You are viewing a plain text version of this content. The canonical link for it is here.
Posted to user@spark.apache.org by Deepak Sharma <de...@gmail.com> on 2019/02/14 06:40:07 UTC

Spark streaming filling the disk with logs

Hi All
I am running a spark streaming job with below configuration :

--conf "spark.executor.extraJavaOptions=-Droot.logger=WARN,console"

But it’s still filling the disk with info logs.
If the logging level is set to WARN at cluster level , then only the WARN
logs are getting written but then it affects all the jobs .

Is there any way to get rid of INFO level of logging at spark streaming job
level ?

Thanks
Deepak

-- 
Thanks
Deepak
www.bigdatabig.com
www.keosha.net

RE: Spark streaming filling the disk with logs

Posted by "Jain, Abhishek 3. (Nokia - IN/Bangalore)" <ab...@nokia.com>.
The properties provided earlier, will work for the standalone mode. For cluster mode, the below properties need to be added in the spark-submit:
--files "<path>/log4j.properties"     (to make log4j property file available for both driver and executor/s)

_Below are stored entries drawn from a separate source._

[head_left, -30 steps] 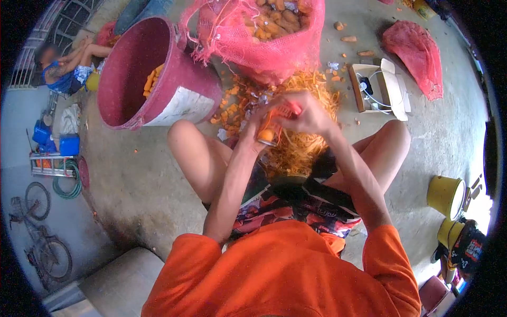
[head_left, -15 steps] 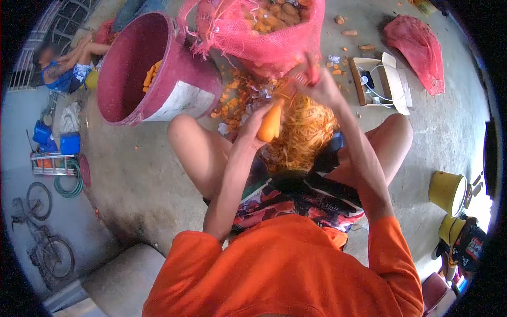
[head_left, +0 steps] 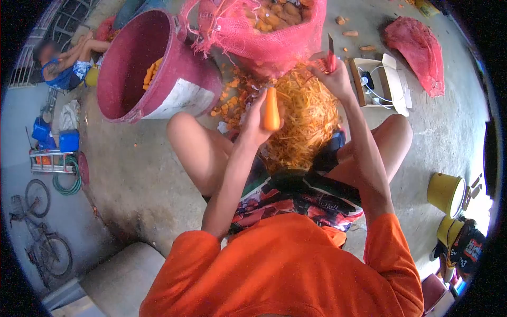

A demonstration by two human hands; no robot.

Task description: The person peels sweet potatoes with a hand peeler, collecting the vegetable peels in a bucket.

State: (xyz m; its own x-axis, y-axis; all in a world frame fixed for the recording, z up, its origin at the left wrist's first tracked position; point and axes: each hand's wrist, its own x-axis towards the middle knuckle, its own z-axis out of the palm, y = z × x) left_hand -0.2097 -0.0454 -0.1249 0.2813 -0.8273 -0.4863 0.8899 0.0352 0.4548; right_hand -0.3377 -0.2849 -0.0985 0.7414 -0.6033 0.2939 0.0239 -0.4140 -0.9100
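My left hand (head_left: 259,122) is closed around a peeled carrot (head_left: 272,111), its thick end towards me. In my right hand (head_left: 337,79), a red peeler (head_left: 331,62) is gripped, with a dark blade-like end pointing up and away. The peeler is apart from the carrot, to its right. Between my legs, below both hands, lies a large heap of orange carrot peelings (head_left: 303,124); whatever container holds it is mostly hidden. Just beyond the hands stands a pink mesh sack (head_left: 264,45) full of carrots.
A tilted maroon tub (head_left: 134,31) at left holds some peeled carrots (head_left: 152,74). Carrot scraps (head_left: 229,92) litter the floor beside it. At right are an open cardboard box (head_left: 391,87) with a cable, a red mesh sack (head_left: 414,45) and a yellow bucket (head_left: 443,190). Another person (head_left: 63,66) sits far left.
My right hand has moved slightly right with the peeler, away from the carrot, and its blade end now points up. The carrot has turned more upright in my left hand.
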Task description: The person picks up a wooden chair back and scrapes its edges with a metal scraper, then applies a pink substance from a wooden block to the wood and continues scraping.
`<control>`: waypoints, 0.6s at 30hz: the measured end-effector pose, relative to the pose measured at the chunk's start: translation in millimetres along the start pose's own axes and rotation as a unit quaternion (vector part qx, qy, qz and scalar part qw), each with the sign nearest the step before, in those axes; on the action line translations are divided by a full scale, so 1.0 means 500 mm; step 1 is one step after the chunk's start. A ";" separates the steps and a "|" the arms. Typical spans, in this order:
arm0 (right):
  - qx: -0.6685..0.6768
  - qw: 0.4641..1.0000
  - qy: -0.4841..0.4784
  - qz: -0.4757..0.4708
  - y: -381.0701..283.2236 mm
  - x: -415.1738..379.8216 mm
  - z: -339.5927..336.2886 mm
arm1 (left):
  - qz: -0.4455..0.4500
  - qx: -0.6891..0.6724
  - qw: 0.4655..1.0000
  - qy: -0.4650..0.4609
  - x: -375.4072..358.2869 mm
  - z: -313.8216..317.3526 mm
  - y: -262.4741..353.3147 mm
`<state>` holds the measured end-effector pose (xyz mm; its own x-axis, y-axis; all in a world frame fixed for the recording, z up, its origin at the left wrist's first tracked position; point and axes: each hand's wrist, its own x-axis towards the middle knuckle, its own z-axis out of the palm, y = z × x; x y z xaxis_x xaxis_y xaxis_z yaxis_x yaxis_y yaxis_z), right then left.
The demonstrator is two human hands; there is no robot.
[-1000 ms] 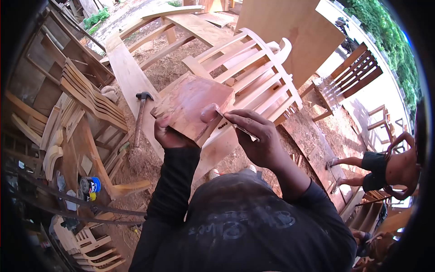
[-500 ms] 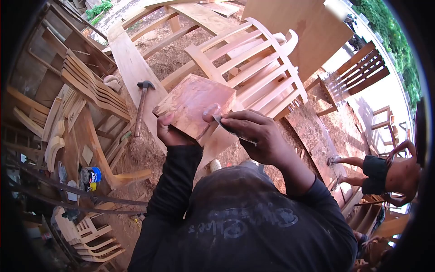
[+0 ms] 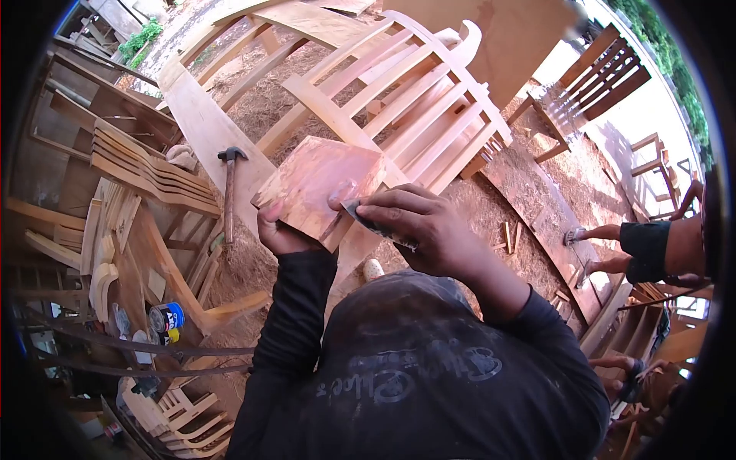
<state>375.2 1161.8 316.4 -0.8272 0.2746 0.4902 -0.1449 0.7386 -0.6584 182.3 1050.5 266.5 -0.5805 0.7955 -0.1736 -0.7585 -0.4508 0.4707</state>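
My left hand [image 3: 282, 232] grips the lower left edge of a square wooden board [image 3: 307, 170], thumb on top and the other fingers partly hidden beneath. A reddish smear covers much of the board's face. Toward its right side sits a small lump of pinkish putty [image 3: 343, 190]. In my right hand [image 3: 429, 230] is a putty knife [image 3: 354, 208], its smeared blade tip at the board right beside the lump. Left of the board, a claw hammer [image 3: 231, 188] rests on a long plank [image 3: 201, 123].
A slatted wooden frame [image 3: 414, 100] lies ahead. Curved slats [image 3: 149, 169] are stacked at left, above paint cans [image 3: 166, 318]. A slatted chair [image 3: 571, 107] stands at back right. Other people are at the right, one in dark shorts [image 3: 644, 249]. Shavings cover the ground.
My view has shifted, so most of the scene sits differently in frame. Both hands keep their hold on the board and putty knife. The person at right appears nearer the frame's edge.
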 end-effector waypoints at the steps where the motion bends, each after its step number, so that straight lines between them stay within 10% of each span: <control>1: -0.004 1.000 0.001 0.004 -0.001 -0.004 -0.001 | -0.006 -0.003 1.000 0.003 0.001 -0.004 -0.001; 18: -0.080 0.993 0.076 0.049 -0.001 -0.127 -0.032 | -0.144 0.090 0.985 -0.011 0.079 -0.005 -0.097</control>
<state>436.6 1154.0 294.9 -0.7400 0.4301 0.5171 0.0299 0.7891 -0.6136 195.7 1102.8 234.8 -0.3399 0.8900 -0.3040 -0.8251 -0.1271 0.5505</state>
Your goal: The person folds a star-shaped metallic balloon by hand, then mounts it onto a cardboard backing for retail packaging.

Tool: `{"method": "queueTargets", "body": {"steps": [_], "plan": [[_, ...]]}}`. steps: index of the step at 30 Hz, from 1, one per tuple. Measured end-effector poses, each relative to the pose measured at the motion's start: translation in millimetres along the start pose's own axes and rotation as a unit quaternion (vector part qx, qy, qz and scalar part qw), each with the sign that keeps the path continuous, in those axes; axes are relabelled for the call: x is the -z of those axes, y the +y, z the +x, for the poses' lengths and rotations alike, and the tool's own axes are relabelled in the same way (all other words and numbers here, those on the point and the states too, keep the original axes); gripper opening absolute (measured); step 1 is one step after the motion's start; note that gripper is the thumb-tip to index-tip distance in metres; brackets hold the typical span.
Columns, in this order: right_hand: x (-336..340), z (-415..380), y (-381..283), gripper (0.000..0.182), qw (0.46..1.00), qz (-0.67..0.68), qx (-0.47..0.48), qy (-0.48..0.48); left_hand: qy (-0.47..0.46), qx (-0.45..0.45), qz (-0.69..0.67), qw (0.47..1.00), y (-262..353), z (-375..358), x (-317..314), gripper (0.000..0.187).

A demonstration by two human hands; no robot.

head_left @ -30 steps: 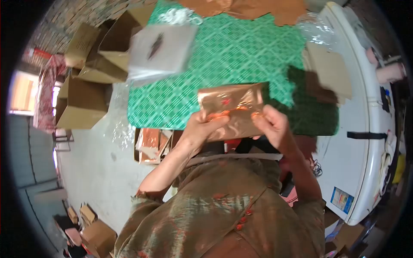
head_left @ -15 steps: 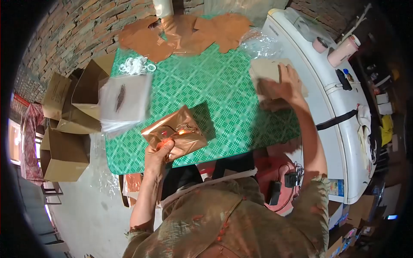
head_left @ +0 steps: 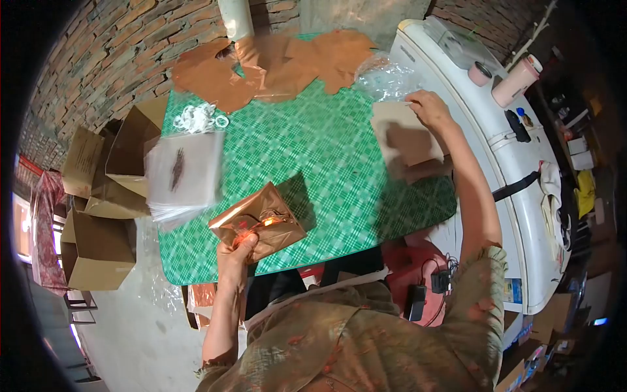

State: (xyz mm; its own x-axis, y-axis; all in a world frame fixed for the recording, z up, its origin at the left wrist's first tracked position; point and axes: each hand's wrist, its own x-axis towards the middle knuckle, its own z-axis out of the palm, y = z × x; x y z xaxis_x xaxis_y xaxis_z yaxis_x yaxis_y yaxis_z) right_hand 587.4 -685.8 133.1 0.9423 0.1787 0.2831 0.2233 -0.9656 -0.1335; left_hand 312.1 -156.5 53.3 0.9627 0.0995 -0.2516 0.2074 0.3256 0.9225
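My left hand (head_left: 236,256) is closed on the near edge of a shiny copper-coloured foil packet (head_left: 271,236), thumb on top, above the table's front edge. At the right side of the table, my right hand (head_left: 430,110) bends its fingers over the far right corner of a beige cardboard sheet (head_left: 395,117) on a small pile. Its fingertips pinch at that edge, partly hidden. A stack of clear plastic sleeves (head_left: 196,170) lies on the left, with a heap of white rings (head_left: 199,119) just behind it.
The green checked tablecloth (head_left: 307,157) covers the table. Copper-brown sheets (head_left: 307,62) spread along its back, beside crumpled clear plastic (head_left: 388,75). Open cardboard boxes (head_left: 104,245) stand at the left. A white appliance (head_left: 457,85) borders the right, carrying a pink bottle (head_left: 519,80).
My right hand has moved from over the middle of the cardboard pile to its far right corner, fingers now bent. My left hand still holds the foil packet. The view has shifted slightly.
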Motion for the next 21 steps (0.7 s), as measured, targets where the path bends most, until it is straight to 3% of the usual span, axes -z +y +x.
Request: {"method": "queueTargets", "body": {"steps": [7, 16, 21], "plan": [[15, 12, -7, 0.019, 0.998, 0.001, 0.015, -0.065, 0.016, 0.001, 0.007, 1.000, 1, -1, -2, 0.019], [-6, -2, 2, 0.016, 0.976, -0.078, 0.170, 0.108, 0.007, 0.007, 0.003, 1.000, 0, -1, 1, 0.020], [2, -11, 0, 0.021, 0.950, -0.090, 0.200, 0.222, 0.004, 0.001, 0.006, 1.000, 2, -2, -1, 0.019]]}}
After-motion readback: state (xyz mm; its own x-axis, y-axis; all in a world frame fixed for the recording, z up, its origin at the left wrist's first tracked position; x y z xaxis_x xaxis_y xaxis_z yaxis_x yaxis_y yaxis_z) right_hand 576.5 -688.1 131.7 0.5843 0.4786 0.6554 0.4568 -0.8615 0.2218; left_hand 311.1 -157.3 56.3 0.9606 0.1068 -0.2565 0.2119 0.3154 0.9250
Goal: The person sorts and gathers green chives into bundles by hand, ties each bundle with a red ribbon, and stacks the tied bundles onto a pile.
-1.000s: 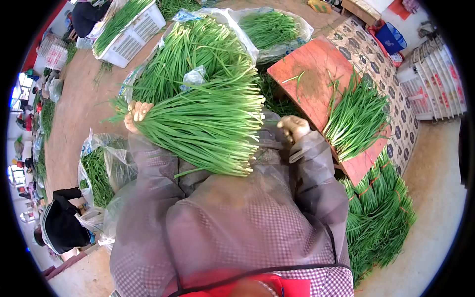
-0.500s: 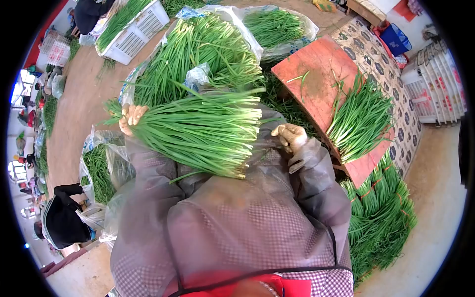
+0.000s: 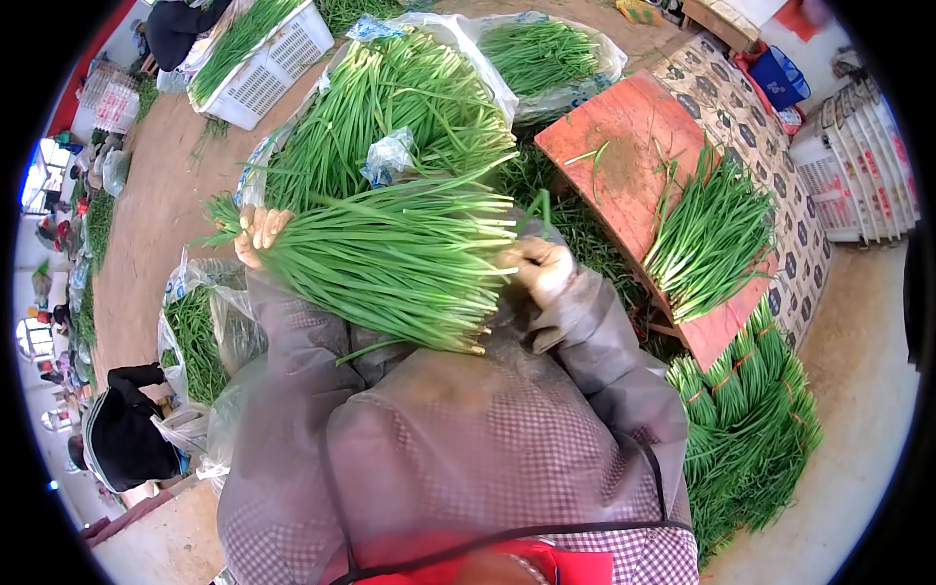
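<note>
A large bunch of garlic chives lies across my front, its pale stalk ends fanned out to the right. My left hand, in a pale glove, is wrapped round the leafy end of the bunch. At the pale ends, my gloved right hand has its fingers pinched together, fingertips right at the stalks; I cannot tell what they hold. A loose green leaf shows just above that hand. Behind the bunch, an open bag of chives has a crumpled piece of clear plastic on top.
On my right a red board bears a pile of chives; tied bundles lie below it. More bags stand ahead and left. A white crate is far left, stacked crates right. A person works at left.
My right hand has moved left, from beside the bunch to its pale stalk ends. A green leaf now shows above it. My left hand and the bunch have stayed nearly still.
</note>
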A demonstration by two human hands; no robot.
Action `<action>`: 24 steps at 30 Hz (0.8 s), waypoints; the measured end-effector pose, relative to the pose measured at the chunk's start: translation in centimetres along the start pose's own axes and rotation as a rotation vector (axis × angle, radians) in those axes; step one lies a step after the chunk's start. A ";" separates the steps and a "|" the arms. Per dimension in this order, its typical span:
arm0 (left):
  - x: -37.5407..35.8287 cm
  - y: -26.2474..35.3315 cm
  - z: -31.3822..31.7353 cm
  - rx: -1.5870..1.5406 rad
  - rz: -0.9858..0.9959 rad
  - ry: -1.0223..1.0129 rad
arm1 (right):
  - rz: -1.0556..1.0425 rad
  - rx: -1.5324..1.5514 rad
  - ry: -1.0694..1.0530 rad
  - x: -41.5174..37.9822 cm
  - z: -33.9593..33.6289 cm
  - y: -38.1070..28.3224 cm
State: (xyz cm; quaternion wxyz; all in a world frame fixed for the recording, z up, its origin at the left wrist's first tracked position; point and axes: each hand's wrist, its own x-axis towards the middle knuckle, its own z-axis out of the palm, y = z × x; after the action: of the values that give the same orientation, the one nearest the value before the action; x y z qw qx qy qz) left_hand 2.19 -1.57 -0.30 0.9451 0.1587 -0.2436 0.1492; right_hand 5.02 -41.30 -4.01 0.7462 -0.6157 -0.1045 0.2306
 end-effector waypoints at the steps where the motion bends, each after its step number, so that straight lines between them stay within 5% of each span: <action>1: 0.0 0.2 -0.2 0.004 -0.015 -0.024 | 0.075 -0.091 0.067 -0.1 -1.0 0.1; 2: 0.1 0.2 -0.2 0.003 -0.012 -0.024 | 0.030 -0.207 0.114 -0.2 -2.1 0.2; 7: 0.1 0.3 -0.9 0.003 -0.021 -0.064 | 0.451 -0.671 0.102 -0.2 -9.3 1.8; 9: 0.2 0.1 -0.7 0.003 -0.022 -0.054 | 0.252 -1.389 0.003 -1.0 -9.4 0.3; 10: 0.2 0.1 -0.5 0.003 -0.030 -0.040 | 0.252 -1.387 0.002 -0.4 -9.1 -0.3; 12: 0.3 -0.1 -0.3 -0.001 -0.034 -0.034 | -0.226 -0.983 0.141 2.0 -7.9 -1.8; 14: 0.4 -0.1 -0.3 -0.005 -0.041 -0.032 | -0.583 -1.008 -0.083 3.5 -4.9 -6.6; 18: 0.7 0.2 -0.7 0.020 -0.071 -0.033 | -0.991 -1.166 -0.408 7.5 -0.9 -5.3; 19: 0.8 0.1 -0.5 0.026 -0.088 -0.036 | -0.330 -0.915 -0.234 6.8 1.9 -6.8; 20: 0.8 0.1 -0.4 0.032 -0.104 -0.036 | -0.401 -0.856 -0.263 7.7 2.6 -6.2; 24: 0.9 0.6 -1.0 0.047 -0.135 -0.054 | -0.126 -0.560 -0.240 8.1 3.4 -4.6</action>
State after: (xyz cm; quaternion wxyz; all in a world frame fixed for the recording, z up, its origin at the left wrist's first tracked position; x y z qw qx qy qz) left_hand 3.15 -0.43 -0.49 0.9421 0.2010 -0.2543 0.0863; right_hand 11.54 -35.15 0.11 0.5426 -0.7582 -0.2892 0.2170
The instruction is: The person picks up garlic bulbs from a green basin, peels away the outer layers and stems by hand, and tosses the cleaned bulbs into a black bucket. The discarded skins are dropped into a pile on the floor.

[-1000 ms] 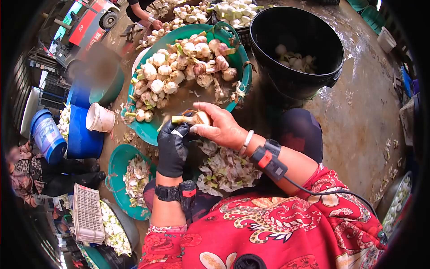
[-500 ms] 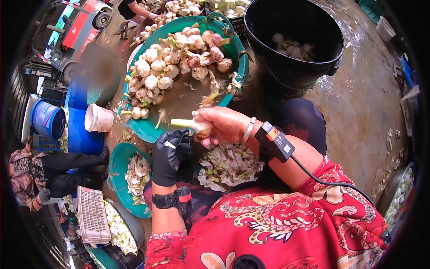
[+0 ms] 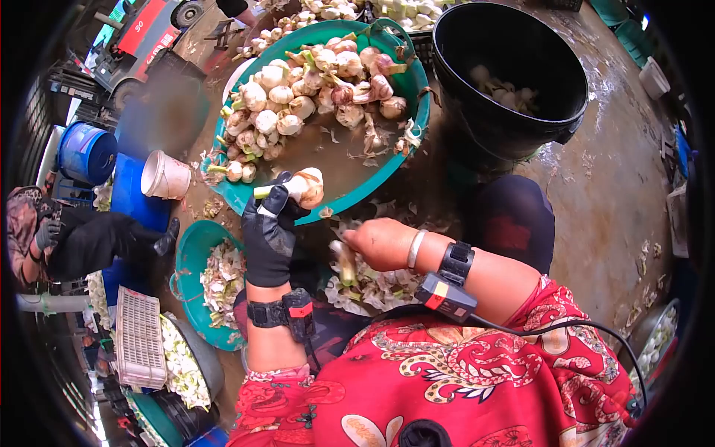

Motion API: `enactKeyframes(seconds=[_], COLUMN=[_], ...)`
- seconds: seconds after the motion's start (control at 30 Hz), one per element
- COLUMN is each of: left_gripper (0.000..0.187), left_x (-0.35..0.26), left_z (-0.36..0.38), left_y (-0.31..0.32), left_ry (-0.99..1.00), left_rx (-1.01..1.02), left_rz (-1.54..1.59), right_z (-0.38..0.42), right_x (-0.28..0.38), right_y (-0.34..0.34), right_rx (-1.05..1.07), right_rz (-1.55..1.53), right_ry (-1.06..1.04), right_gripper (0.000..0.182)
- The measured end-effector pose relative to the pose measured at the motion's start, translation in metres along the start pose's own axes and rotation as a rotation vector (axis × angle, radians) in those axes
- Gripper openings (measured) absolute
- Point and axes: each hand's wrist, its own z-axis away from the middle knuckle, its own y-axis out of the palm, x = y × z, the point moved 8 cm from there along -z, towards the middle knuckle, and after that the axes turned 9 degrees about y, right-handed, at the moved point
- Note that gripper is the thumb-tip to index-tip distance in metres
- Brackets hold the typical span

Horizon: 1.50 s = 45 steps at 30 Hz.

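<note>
My left hand (image 3: 269, 238), in a black glove, is closed around the green stem of a garlic bulb (image 3: 308, 188); a small white item (image 3: 266, 212) shows between its fingers. To the right, my bare right hand (image 3: 381, 243) has its fingers curled together. A blurred pale, greenish strip (image 3: 345, 262) is at its fingertips, too smeared to identify. Below it lies a heap of garlic skins (image 3: 372, 287). Many unpeeled bulbs (image 3: 283, 97) fill the upper left part of the large green basin (image 3: 328, 216) in front of me.
At the upper right stands a black bucket (image 3: 477, 123) with some bulbs inside. A smaller green basin (image 3: 186, 276) of skins is at left, near a white bucket (image 3: 165, 176), a crate (image 3: 139, 339) and blue containers. Another person (image 3: 82, 227) is at the far left.
The bulb has passed from my right hand to my left and is now over the basin's near rim. My right hand has moved down, towards the skins. The view has shifted slightly.
</note>
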Motion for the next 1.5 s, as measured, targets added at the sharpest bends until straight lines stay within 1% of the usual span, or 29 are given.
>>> enactKeyframes(seconds=[0.03, 0.07, 0.1, 0.17, 0.23, 0.27, 0.3, 0.37, 0.43, 0.47, 0.5, 0.57, 0.6, 0.7, 0.73, 0.77, 0.83, 0.87, 0.93, 1.07, 1.13, 1.17, 1.2, 1.23, 1.3, 1.37, 1.4, 1.43, 1.5], left_gripper=[0.026, 0.025, 0.025, 0.027, 0.027, 0.027, 0.027, 0.027, 0.029, 0.029, 0.03, 0.03, 0.03, 0.031, 0.031, 0.031, 0.027, 0.027, 0.026, 0.026, 0.023, 0.023, 0.023, 0.024, 0.028, 0.031, 0.029, 0.029, 0.025], left_x=[0.0, 0.001, 0.003, 0.0, -0.006, -0.007, -0.006, -0.002, -0.005, -0.007, -0.011, -0.016, -0.018, -0.021, -0.021, -0.023, -0.025, -0.026, -0.035, -0.039, -0.03, -0.031, -0.027, -0.02, -0.017, -0.009, -0.009, -0.008, -0.005], left_z=[0.0, 0.002, 0.006, 0.012, 0.013, 0.014, 0.016, 0.02, 0.02, 0.021, 0.022, 0.023, 0.022, 0.023, 0.024, 0.024, 0.024, 0.024, 0.024, 0.027, 0.02, 0.018, 0.013, 0.009, 0.005, 0.006, 0.007, 0.009, 0.011], left_y=[0.0, 0.0, -0.001, 0.002, 0.013, 0.018, 0.023, 0.026, 0.029, 0.031, 0.034, 0.033, 0.032, 0.034, 0.036, 0.038, 0.042, 0.042, 0.053, 0.067, 0.05, 0.044, 0.027, 0.012, -0.002, -0.017, -0.021, -0.022, -0.015], left_ry=[0.004, -0.006, -0.023, -0.02, 0.037, 0.032, 0.013, -0.015, 0.051, 0.052, 0.062, 0.074, 0.103, 0.109, 0.088, 0.087, 0.107, 0.105, 0.252, 0.377, 0.2, 0.207, 0.101, 0.003, 0.06, 0.052, 0.072, 0.07, 0.052], left_rx=[0.002, -0.024, -0.052, -0.021, 0.11, 0.116, 0.119, 0.125, 0.178, 0.179, 0.156, 0.13, 0.136, 0.153, 0.171, 0.173, 0.194, 0.195, 0.349, 0.473, 0.291, 0.283, 0.167, 0.053, 0.032, -0.059, -0.063, -0.064, 0.015], left_rz=[-0.003, 0.053, 0.109, 0.069, -0.166, -0.164, -0.178, -0.19, -0.224, -0.227, -0.195, -0.165, -0.188, -0.27, -0.332, -0.33, -0.388, -0.386, -0.67, -0.921, -0.619, -0.625, -0.412, -0.197, -0.102, -0.015, -0.042, -0.041, -0.157], right_z=[0.002, 0.002, -0.005, -0.001, 0.013, 0.02, 0.019, 0.011, 0.011, 0.006, 0.004, -0.003, -0.001, 0.02, 0.023, 0.022, 0.026, 0.023, 0.02, 0.013, 0.013, 0.014, 0.016, 0.014, 0.005, 0.004, 0.005, 0.003, 0.009], right_x=[-0.004, -0.008, -0.016, -0.025, -0.016, -0.006, -0.001, -0.008, -0.034, -0.057, -0.066, -0.059, -0.05, -0.022, -0.012, -0.009, 0.003, 0.002, 0.0, 0.002, 0.006, 0.009, 0.011, 0.013, -0.001, -0.005, 0.0, -0.005, -0.016], right_y=[0.008, 0.002, -0.011, -0.059, -0.09, -0.098, -0.097, -0.088, -0.091, -0.085, -0.081, -0.074, -0.071, -0.099, -0.103, -0.101, -0.102, -0.1, -0.098, -0.088, -0.082, -0.076, -0.067, -0.053, -0.01, 0.01, 0.0, -0.01, -0.047], right_rx=[0.15, 0.174, -0.018, -0.363, -0.582, -0.691, -0.761, -0.702, -0.801, -0.796, -0.795, -0.705, -0.535, -0.633, -0.659, -0.66, -0.752, -0.747, -0.731, -0.595, -0.591, -0.588, -0.597, -0.395, -0.066, 0.089, 0.056, 0.028, -0.222], right_rz=[0.029, 0.02, -0.071, -0.387, -0.618, -0.643, -0.578, -0.498, -0.69, -0.802, -0.803, -0.367, -0.427, -0.346, -0.435, -0.433, -0.511, -0.519, -0.481, -0.323, -0.269, -0.218, -0.22, -0.164, -0.04, 0.007, -0.145, -0.21, -0.445], right_ry=[0.054, 0.074, 0.03, 0.141, 0.05, -0.064, -0.143, -0.064, 0.167, 0.316, 0.312, 0.183, 0.142, 0.15, 0.045, 0.047, -0.155, -0.14, -0.151, -0.115, -0.079, -0.043, -0.075, 0.012, 0.114, 0.006, -0.031, 0.034, 0.18], right_gripper=[0.029, 0.04, 0.042, 0.048, 0.049, 0.045, 0.032, 0.018, 0.007, 0.008, 0.008, 0.009, 0.011, 0.011, 0.011, 0.011, 0.013, 0.015, 0.014, 0.01, 0.008, 0.009, 0.009, 0.012, 0.015, 0.012, 0.014, 0.026, 0.05])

(to enable the extra java options for driver and executor/s)
--conf "spark.driver.extraJavaOptions=-Dlog4j.configuration=file:<path>/log4j.properties"
--conf "spark.executor.extraJavaOptions=-Dlog4j.configuration=file:<path>/log4j.properties"

Regards,
Abhishek Jain

From: email@yeikel.com <em...@yeikel.com>
Sent: Friday, February 15, 2019 7:32 AM
To: Jain, Abhishek 3. (Nokia - IN/Bangalore) <ab...@nokia.com>; 'Deepak Sharma' <de...@gmail.com>
Cc: 'spark users' <us...@spark.apache.org>
Subject: RE: Spark streaming filling the disk with logs

I have a quick question about this configuration. Particularly this line :

log4j.appender.rolling.file=/var/log/spark/<logfilename>

Where is that path at? At the driver level or for each executor individually?

Thank you

From: Jain, Abhishek 3. (Nokia - IN/Bangalore) <ab...@nokia.com>>
Sent: Thursday, February 14, 2019 7:48 AM
To: Deepak Sharma <de...@gmail.com>>
Cc: spark users <us...@spark.apache.org>>
Subject: RE: Spark streaming filling the disk with logs

++
If you can afford loosing few old logs, then you can make use of rolling file Appender as well.

log4j.rootLogger=INFO, rolling
log4j.appender.rolling=org.apache.log4j.RollingFileAppender
log4j.appender.rolling.layout=org.apache.log4j.PatternLayout
log4j.appender.rolling.maxFileSize=50MB
log4j.appender.rolling.maxBackupIndex=5
log4j.appender.rolling.file=/var/log/spark/<logfilename>
log4j.logger.org.apache.spark=<LogLevel>

This means log4j will roll the log file by 50MB and keep only 5 recent files. These files are saved in /var/log/spark directory, with filename mentioned.

Regards,
Abhishek Jain

From: Jain, Abhishek 3. (Nokia - IN/Bangalore)
Sent: Thursday, February 14, 2019 5:58 PM
To: Deepak Sharma <de...@gmail.com>>
Cc: spark users <us...@spark.apache.org>>
Subject: RE: Spark streaming filling the disk with logs

Hi Deepak,

The spark logging can be set for different purposes. Say for example if you want to control the spark-submit log, “log4j.logger.org.apache.spark.repl.Main=WARN/INFO/ERROR” can be set.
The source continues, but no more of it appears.